A casual leg dangles back and forth from the shadow, head rested against the frame and watching me with eyes which are the only things I can see beyond the mask.

  “Hello,” the thief says.

  I reach for the candle beside my bed.

  “Is light necessary?”

  I pause, withdrawing my hand and instead bunch the blanket around me to stay warm against the breeze. “What do you want?”

  “Would you find it strange I’m feeling protective of you?”

  I find it strange and annoying. I have so many questions and it is simply exhausting being teased by the answers the thief knows but won’t give. “I’m touched.”

  “You don’t sound like you are even worried about the danger on your life.”

  Honestly, I wasn’t a hundred percent convinced the thief wasn’t making all that up about my life being in danger, and for a thief to get “protective” of me starts to chaff, like I really needed a second mother. “How did you get in my room?”

  “The same way I got into your future safe. Only easier. Can you believe they leave the key hanging on the wall beside it?”

  “Huh? That sounds dumb. Look, thanks for your misplaced duty of ‘protecting’ me, but unless you’re going to give back my mother’s necklace or stand guard by my side night and day and taste all my food for me then your protection is useless. Who knows? My potato soup was probably already poisoned. I might be dead on the morrow. So you are free to leave.”

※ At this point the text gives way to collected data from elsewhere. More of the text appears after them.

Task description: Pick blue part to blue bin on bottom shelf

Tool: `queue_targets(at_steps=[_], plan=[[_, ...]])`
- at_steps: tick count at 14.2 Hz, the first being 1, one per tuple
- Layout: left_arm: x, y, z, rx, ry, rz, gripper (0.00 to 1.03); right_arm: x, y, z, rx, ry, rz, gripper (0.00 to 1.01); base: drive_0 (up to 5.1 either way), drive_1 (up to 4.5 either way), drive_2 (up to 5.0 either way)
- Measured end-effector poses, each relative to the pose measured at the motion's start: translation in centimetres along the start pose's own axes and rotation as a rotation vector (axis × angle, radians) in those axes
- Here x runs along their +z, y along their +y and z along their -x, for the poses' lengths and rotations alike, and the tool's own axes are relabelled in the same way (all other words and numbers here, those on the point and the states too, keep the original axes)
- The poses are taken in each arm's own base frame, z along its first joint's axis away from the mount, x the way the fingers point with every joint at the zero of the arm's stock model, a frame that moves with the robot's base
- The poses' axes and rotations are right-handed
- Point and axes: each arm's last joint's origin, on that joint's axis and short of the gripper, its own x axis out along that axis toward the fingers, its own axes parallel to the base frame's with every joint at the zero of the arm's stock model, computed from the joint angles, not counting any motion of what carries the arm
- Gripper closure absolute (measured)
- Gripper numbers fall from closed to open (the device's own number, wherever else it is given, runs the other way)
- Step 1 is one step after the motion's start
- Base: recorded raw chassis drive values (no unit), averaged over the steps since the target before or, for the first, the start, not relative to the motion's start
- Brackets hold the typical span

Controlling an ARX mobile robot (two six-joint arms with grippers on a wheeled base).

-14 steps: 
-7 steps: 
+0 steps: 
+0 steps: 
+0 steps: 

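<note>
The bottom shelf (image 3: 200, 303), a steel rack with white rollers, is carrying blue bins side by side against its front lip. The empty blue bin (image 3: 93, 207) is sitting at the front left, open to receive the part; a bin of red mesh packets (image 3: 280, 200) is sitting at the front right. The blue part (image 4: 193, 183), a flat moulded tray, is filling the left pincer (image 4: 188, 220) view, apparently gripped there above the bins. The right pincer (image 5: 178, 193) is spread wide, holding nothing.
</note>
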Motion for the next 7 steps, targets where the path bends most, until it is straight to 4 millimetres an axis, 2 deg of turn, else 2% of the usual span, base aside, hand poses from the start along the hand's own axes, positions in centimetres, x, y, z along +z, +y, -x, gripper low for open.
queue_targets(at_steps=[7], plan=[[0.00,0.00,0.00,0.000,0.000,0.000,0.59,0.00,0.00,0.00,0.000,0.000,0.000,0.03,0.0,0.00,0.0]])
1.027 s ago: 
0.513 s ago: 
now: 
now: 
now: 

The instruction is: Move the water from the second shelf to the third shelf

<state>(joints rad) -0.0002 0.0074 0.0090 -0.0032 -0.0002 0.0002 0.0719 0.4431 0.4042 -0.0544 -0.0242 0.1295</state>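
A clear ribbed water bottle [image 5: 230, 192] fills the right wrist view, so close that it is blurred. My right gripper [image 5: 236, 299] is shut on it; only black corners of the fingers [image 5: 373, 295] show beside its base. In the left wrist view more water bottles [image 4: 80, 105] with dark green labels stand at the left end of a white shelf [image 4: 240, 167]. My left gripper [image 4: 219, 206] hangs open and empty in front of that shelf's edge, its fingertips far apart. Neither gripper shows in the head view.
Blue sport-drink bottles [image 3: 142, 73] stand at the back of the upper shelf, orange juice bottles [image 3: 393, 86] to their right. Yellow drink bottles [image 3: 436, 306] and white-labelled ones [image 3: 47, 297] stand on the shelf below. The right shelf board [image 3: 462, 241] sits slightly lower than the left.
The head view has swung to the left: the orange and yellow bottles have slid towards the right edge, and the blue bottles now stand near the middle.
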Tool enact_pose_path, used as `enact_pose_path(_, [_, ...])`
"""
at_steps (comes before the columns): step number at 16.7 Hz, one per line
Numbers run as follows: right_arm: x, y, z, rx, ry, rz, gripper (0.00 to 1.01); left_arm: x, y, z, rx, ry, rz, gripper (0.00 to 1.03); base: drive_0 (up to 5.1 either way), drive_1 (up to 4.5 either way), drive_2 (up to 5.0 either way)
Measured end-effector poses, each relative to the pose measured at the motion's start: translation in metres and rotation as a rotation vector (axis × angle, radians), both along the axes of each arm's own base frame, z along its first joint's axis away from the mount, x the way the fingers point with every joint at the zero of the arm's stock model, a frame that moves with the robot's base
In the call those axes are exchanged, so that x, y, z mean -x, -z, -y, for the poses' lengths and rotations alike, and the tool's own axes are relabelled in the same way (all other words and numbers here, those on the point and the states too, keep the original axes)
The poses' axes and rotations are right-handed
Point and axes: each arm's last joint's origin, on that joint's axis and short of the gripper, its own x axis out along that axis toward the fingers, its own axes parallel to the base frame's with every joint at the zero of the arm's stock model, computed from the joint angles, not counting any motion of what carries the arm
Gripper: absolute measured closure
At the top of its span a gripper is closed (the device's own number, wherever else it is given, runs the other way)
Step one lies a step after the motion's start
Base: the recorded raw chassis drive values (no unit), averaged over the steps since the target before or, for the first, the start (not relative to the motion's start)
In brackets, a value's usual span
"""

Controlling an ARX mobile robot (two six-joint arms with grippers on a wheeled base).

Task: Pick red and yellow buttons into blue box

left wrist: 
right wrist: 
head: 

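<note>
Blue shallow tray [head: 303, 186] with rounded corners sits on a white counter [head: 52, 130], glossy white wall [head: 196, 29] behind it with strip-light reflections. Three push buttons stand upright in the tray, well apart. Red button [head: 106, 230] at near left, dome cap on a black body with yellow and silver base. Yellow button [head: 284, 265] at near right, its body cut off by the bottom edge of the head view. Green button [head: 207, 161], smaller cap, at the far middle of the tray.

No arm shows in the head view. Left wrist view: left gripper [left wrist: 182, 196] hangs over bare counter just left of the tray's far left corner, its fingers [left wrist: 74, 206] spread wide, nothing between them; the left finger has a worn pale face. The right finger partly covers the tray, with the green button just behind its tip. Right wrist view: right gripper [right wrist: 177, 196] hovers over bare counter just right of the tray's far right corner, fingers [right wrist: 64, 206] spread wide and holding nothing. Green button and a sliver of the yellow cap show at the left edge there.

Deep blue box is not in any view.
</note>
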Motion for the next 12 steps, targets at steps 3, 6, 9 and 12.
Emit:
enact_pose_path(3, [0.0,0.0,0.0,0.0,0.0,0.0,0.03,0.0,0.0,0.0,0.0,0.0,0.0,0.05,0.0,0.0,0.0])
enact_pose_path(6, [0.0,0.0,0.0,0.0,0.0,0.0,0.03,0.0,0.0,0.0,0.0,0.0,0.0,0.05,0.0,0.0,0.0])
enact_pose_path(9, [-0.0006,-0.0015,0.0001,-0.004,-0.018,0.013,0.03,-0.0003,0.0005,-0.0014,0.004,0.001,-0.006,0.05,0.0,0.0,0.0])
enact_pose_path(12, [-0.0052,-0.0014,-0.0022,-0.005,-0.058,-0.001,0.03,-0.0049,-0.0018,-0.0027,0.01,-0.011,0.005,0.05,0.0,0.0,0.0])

  “What do you plan to do with the key now that you have it?”

  The only other sure way to get the thief out of here is to push her out the window I wish she’d closed because it’s getting bloody cold. “Like I’d tell a thief who can pick the lock to where I hid the completed key. For all I know, you are working for the people whose keys you stole. Why else would the key to the Whaerin vault be found in plain sight for you?”

  The air in the room brittles, like it might cut the one who breaks it first. Dark laughter hisses out of her.

  “Work for them?” Her voice carries the words on a pitch high enough to penetrate the walls. I worry my mother might hear.

  She jumps from the sill and begins rummaging in the drawers at my vanity. I reach to stop her but she pulls out a box of matches and strikes one so the head blooms. Yanking the black mask off her face, she holds the match up until it reflects like hot tears in her eyes.

  I look away from her mutilated face, guessing at her real name even before she says it.

  “I am Joseara Isendell,” she says. “I died in a fire a year and a half ago.”

  CHAPTER FIFTEEN

  BRINELLA

  Her face is pock-marked and angry; scar tissue red. Plump lips had been melted away and she has no eyebrows. Patches of ash brown hair fights for growth over her rumpled scalp.

  That brittle silence still spreads across the room like a thin layer of ice. “You’ve heard of the Isendell family?”

  I shift, careful not to look at her face without being obvious about it.

  Joseara replaces the mask and sits on my vanity stool, dropping her voice. “Durain thought he was the last one, thought the burden was all his to bear. He didn’t know. How could he know that there are multiple families who have been silent watching all these years?” She pauses as if waiting for me to question. “Well, there were multiple families. Until untimely accidents, sicknesses, and fires killed them. I don’t know how many are left.”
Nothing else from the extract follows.